And this is exactly what happened. Both his sisters suffered a lot in their marital homes. When their in-laws heard about our marriage, they began to serve food to them in the verandah just as they would do with persons from the Mahar caste. They would not be allowed to enter the kitchen or the Pooja room. During family weddings, they would not be allowed to mix freely with other guests for fear of pollution. Both my sisters-in-law really suffered because of our marriage.  My husband would say, “If their in-laws throw them out of the house, we will give them our own land.” But fortunately, or unfortunately, that did not happen. But I must admit that they had to undergo a lot of humiliation.

After our marriage, we had no contact with my in-laws for almost five years. Then, when my father-in-law came to visit us, he would never eat food nor drink water in our house. He would go to a nearby restaurant called Anandashram. He would never even touch the children. Once my young son crawled to the door of the verandah and he was afraid that he might fall down; so he called out to the domestic help to pick him up. He did not himself touch him. Later on, I wrote a story about this incident, titled “The Story of Apurva”. Often   people who came to visit us would look at me curiously as if I was something kept on display in an exhibition. 

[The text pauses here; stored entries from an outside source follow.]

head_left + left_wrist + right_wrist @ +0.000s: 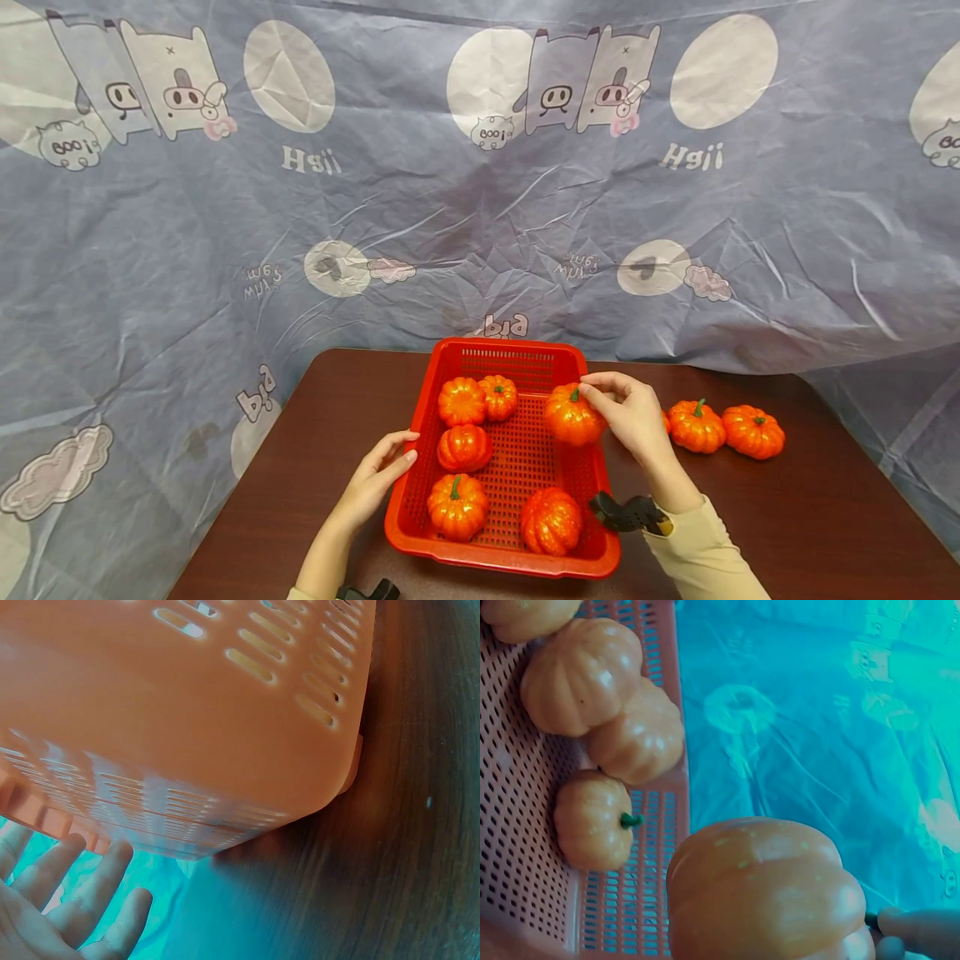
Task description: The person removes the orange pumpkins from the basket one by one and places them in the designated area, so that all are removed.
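Note:
My right hand pinches the green stem of an orange toy pumpkin, holding it over the right side of a red plastic basket. In the right wrist view this pumpkin fills the lower middle, with fingertips at its stem. Inside the basket, a column of pumpkins runs down the left side, among them a stemmed pumpkin at the front. Another pumpkin sits in the front right corner. At the basket's left rim is my left hand, its fingers extended and spread beneath the rim's edge.
To the right of the basket stand a pumpkin with a green stem and another pumpkin; a third is mostly hidden behind my right hand. All rest on a dark brown table. A printed grey-blue cloth hangs behind it.

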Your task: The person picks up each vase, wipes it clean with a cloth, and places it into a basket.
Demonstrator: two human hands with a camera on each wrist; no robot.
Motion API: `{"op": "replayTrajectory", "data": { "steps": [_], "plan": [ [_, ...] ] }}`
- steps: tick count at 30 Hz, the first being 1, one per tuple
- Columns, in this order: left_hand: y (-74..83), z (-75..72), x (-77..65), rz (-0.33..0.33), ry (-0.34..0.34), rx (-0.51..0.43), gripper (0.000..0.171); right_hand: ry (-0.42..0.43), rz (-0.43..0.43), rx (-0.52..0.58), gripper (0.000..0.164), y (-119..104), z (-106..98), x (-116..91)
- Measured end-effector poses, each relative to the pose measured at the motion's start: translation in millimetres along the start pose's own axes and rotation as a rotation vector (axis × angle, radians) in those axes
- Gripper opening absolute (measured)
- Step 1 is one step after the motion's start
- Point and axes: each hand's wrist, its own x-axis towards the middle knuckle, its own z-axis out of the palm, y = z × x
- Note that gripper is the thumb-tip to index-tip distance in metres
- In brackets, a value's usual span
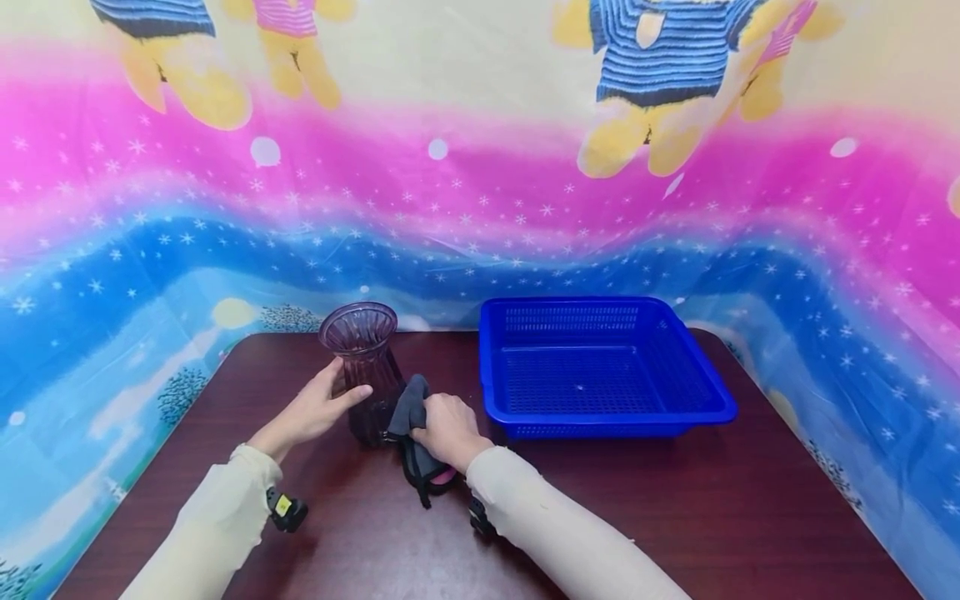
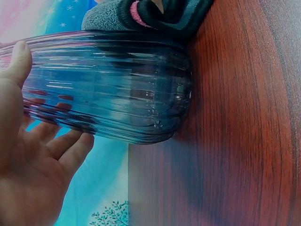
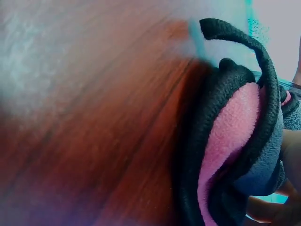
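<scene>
A ribbed, see-through purple glass vase with a flared rim stands toward the left of the table. My left hand holds it from the left, thumb in front and fingers round the far side; in the left wrist view the fingers curve along the ribbed glass. My right hand grips a bunched grey and pink cloth with black edging against the vase's right side. In the right wrist view the folded cloth shows its pink face and a black loop.
To the right stands a blue plastic basket with perforated walls. The dark red-brown table has rounded far corners. A printed cloth backdrop hangs behind and at both sides.
</scene>
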Motion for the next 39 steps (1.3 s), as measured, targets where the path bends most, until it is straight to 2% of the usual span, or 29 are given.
{"op": "replayTrajectory", "data": {
  "steps": [11, 17, 20, 26, 30, 39],
  "plan": [
    [-0.1, 0.0, 0.3, 0.022, -0.001, -0.035, 0.079, -0.028, 0.002, -0.011, 0.028, 4.7, 3.2, -0.3],
    [4.1, -1.5, -0.2, 0.032, -0.041, -0.084, 0.082, -0.030, 0.004, 0.000, 0.027, 7.3, 3.6, 1.1],
    [6.7, -2.4, -1.2, 0.013, -0.046, -0.080, 0.087, -0.030, 0.003, 0.000, 0.026, 7.3, 4.1, 1.5],
    [11.2, 3.7, -2.2, -0.087, 0.039, 0.005, 0.101, -0.041, -0.001, -0.005, 0.026, 6.9, 4.1, 1.7],
    [15.7, 9.5, 1.1, -0.124, 0.108, 0.084, 0.105, -0.042, 0.000, -0.004, 0.025, 7.3, 4.9, 1.8],
    [22.8, 9.2, 0.8, -0.121, 0.191, 0.133, 0.094, -0.034, -0.001, -0.017, 0.024, 8.0, 7.3, 4.0]
  ]
}}
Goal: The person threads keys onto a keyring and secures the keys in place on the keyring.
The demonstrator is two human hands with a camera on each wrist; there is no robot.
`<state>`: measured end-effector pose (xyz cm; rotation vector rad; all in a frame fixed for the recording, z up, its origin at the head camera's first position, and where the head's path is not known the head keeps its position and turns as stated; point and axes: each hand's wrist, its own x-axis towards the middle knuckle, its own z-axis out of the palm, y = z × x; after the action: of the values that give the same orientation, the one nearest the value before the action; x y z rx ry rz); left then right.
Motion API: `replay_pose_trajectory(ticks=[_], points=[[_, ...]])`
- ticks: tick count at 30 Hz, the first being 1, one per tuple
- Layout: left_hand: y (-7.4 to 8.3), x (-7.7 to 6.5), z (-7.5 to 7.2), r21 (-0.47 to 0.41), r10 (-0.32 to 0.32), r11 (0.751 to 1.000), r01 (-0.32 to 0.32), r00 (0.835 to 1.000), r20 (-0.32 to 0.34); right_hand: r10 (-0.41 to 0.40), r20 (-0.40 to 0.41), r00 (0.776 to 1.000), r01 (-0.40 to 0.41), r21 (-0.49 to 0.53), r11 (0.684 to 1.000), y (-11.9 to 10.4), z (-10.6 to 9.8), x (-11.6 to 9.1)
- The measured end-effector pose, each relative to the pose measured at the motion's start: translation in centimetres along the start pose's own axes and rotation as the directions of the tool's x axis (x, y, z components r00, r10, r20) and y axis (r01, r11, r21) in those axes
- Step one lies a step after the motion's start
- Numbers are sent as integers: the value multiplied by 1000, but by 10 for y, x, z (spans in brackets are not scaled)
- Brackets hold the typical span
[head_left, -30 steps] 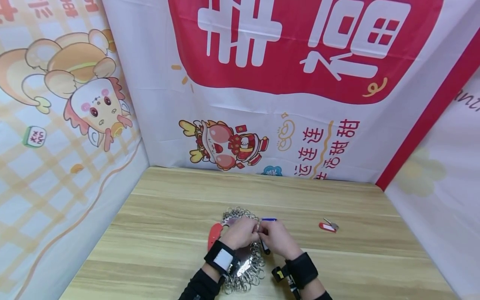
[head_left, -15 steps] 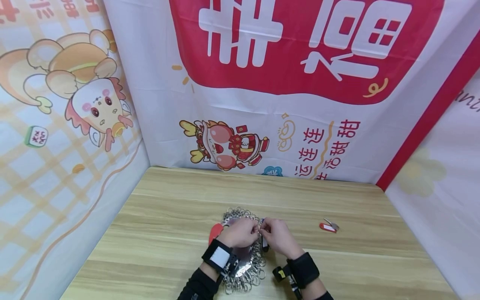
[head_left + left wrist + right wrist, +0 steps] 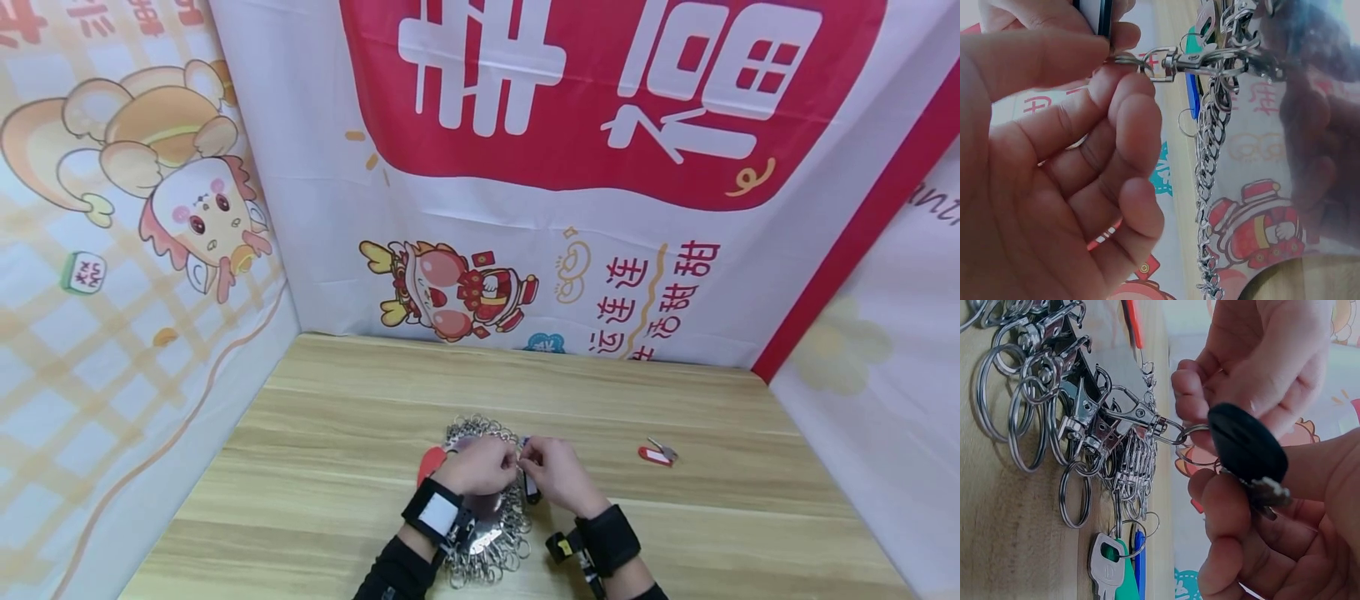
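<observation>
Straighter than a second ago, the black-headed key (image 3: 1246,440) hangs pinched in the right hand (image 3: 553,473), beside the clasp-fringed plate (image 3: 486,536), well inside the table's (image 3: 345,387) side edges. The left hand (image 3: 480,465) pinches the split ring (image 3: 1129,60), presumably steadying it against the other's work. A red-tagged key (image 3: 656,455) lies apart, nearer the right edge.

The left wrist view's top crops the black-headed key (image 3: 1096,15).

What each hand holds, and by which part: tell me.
Left hand: a round silver metal split ring, by its rim. Right hand: a black-headed silver metal key; its exact grip point is hidden.
</observation>
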<state>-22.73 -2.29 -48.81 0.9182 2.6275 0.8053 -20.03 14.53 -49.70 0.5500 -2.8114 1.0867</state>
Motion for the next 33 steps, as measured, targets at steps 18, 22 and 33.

Sometimes we had to undergo the most awful humiliation. I generally never attended weddings and other such ceremonies. My husband would go. A couple of times he was made to get up from lunch and asked to leave. Sometimes, they would bring him lunch and leave it wherever he was sitting rather than inviting him to sit with the others! That was how they demonstrated their opposition. 

After some five or six years, however, the situation began to change. We would often help poor people from the Maratha caste, like the Patils, Deshmukhs and Kunbis. They had simple needs. Health was the most important concern for them. Since Nagpur had a medical college, many people from the surrounding villages would come to consult doctors at the teaching hospital. But they would get exploited like all village people, because they did not have any influential ‘connections.’ Since both of us knew many people there, they would benefit from our ‘connections’. 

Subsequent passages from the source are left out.